Após a dispersão, à noite, foliões ficam pelas ruas e bares do bairro. No chão, resta o lixo jogado
Foto: Daniele Peducia, Arquivo Pessoal
Opção por viagem ou saída do bairro
Hermógenes de Oliveira Júnior, representante da Associação de Moradores da Cidade Baixa, diz que muitas pessoas optam por deixar o bairro, posar na casa de parentes ou viajar nos dias de evento. Ele aponta que já houve melhoras em comparação ao último ano - quando a organização foi feita pelo grupo Cidade Baixa em Alta -, mas queixa-se de que são muitos os eventos realizados no bairro: lembra da Copa e também da vida boêmia.
- Querem jogar tudo na Cidade Baixa em função de tradição e história, mas tradição e história não são mais importantes do que a saúde das pessoas - afirma.

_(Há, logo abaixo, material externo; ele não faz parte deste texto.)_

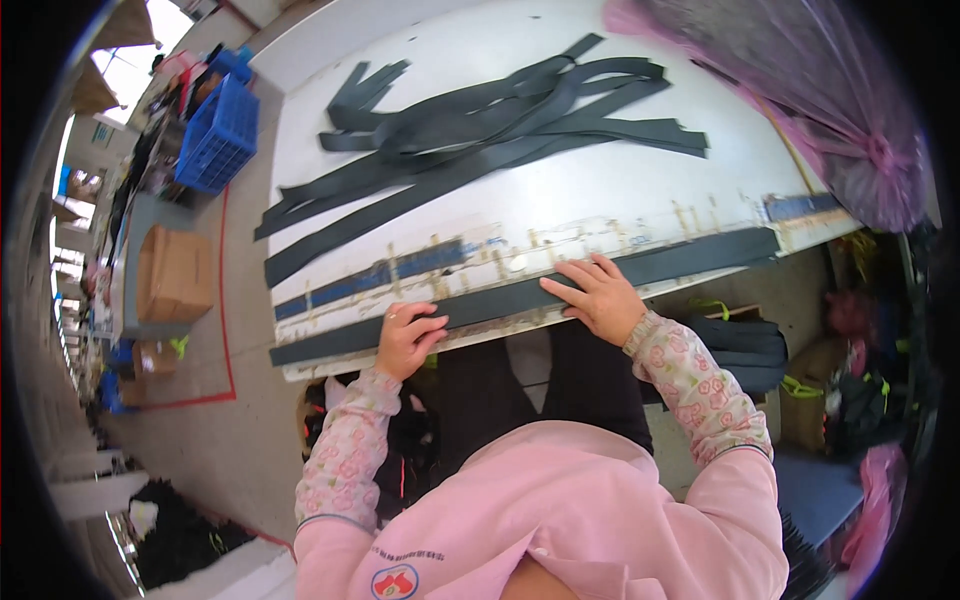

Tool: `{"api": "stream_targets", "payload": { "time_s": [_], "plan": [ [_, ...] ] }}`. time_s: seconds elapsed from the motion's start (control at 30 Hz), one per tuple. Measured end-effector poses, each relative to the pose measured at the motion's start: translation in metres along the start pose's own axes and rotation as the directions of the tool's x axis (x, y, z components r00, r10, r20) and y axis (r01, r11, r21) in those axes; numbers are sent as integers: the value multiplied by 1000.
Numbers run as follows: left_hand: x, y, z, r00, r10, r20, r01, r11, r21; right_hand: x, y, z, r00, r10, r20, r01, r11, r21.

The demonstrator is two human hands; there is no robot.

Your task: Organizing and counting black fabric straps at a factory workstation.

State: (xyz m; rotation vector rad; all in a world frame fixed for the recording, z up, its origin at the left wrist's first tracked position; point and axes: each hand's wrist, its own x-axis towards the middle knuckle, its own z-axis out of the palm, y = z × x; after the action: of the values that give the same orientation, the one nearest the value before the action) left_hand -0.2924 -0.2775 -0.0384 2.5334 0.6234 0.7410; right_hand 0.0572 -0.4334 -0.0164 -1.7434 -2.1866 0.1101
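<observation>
A long dark grey fabric strip lies flat along the near edge of the white table. My left hand rests on its left part, fingers slightly bent and a little apart. On the strip's right half, my right hand lies with fingers spread, pressing on top. Neither hand is wrapped round the strip. Farther back on the table, a loose tangle of similar dark strips lies folded and crossed over itself.
Worn blue tape marks the table near the strip. A translucent purple plastic bag bulges at the far right. Off to the left stand a blue crate and a cardboard box. Dark bundles sit below the table's right side.
</observation>
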Motion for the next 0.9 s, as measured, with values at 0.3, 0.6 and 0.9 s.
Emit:
{"api": "stream_targets", "payload": {
  "time_s": [0.3,0.6,0.9],
  "plan": [
    [-8,2,-12,985,-113,134,117,993,-25,-111,169,-91,885,383,265,-326,916,-235],
    [-12,1,-16,978,-113,173,117,993,-12,-142,223,-137,854,458,246,-439,889,-130],
    [-9,1,-15,974,-141,177,149,988,-33,-125,226,-137,846,386,368,-280,909,-310]
  ]
}}
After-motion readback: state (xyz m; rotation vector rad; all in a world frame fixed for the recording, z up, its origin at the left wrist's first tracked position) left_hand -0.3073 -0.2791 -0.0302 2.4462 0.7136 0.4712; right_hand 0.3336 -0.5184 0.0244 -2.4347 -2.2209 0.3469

Sandra d'Almeida, 52 anos, trabalha na regulação em saúde no Estado e, aos finais de semana, seu expediente começa às 6h. Em noites de Carnaval, não se anima em sair de casa para pegar o ônibus, pois ainda há muitos foliões na rua, e a sujeira toma conta do bairro. Isso sem falar na noite maldormida, quando recorre, às vezes sem êxito, a protetores auriculares. Depois de 18 anos morando no bairro, espera se mudar logo.
CONTRAPONTOS
Leonardo Maricato, coordenador-geral do Carnaval de Rua, defende que houve um esgotamento do espaço público da Cidade Baixa para os eventos festivos, com a Copa e o Carnaval muito próximos, o que teria saturado a comunidade. Mas ressalta que, de acordo com os próprios moradores, há melhora em comparação às edições anteriores.

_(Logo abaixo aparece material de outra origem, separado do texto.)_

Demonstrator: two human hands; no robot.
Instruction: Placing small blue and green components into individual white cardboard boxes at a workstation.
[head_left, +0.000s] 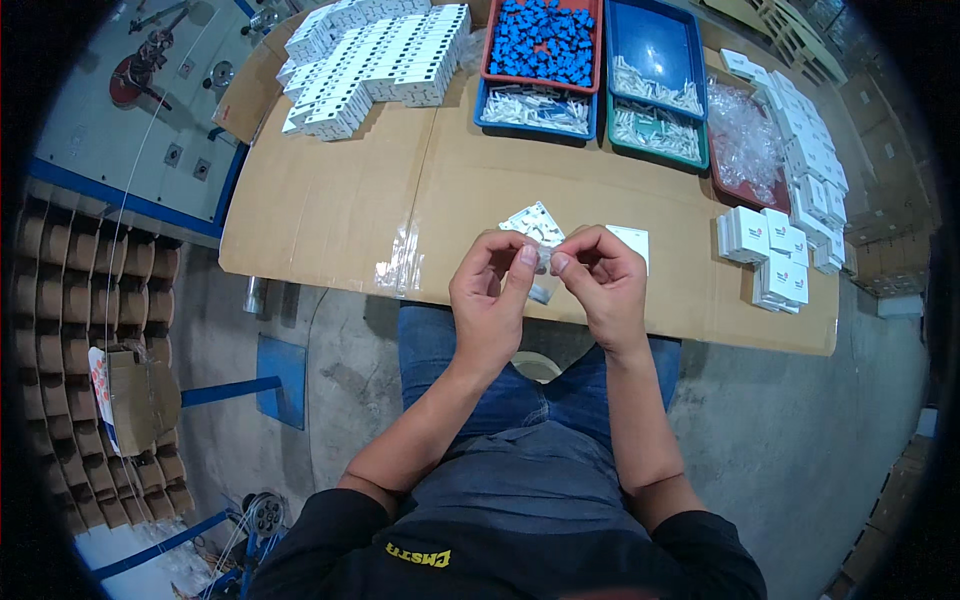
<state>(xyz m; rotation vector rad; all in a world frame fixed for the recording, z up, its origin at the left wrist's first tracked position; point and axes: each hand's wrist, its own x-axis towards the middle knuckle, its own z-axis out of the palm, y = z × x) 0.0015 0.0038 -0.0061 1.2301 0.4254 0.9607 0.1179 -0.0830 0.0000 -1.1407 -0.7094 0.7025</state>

Com relação à sujeira, afirma que o Departamento Municipal de Limpeza Urbana (DMLU) realiza a limpeza por volta da 1h com o carro-pipa - entretanto, se ainda há movimento, limpa-se o espaço que não atinge as pessoas. Na madrugada posterior, é realizada nova limpeza. Maricato afirma que a quantidade de banheiros químicos aumentou. O número de sanitários varia de acordo com o evento - neste sábado, devem ser colocados 60 à disposição. Ao longo do trajeto, são dispostas 40 lixeiras. Leonardo ressalta que, a partir das 21h, é desligado o som. O coordenador afirma que, quando é preciso, como no caso da utilização de carros de som, a BM intervém - dois veículos foram recolhidos.
Em nota, Arthur Credideu, representante do grupo Cidade Baixa em Alta, que realizou o evento em 2014, afirma: "É essencial a presença forte da Empresa Pública de Transporte e Circulação (EPTC), DMLU e BM em eventos assim, e isso quem só pode autorizar é a prefeitura. Ficamos felizes que haja essa evolução no diálogo, o bairro ganha, o evento cresce, a cidade fica mais alegre".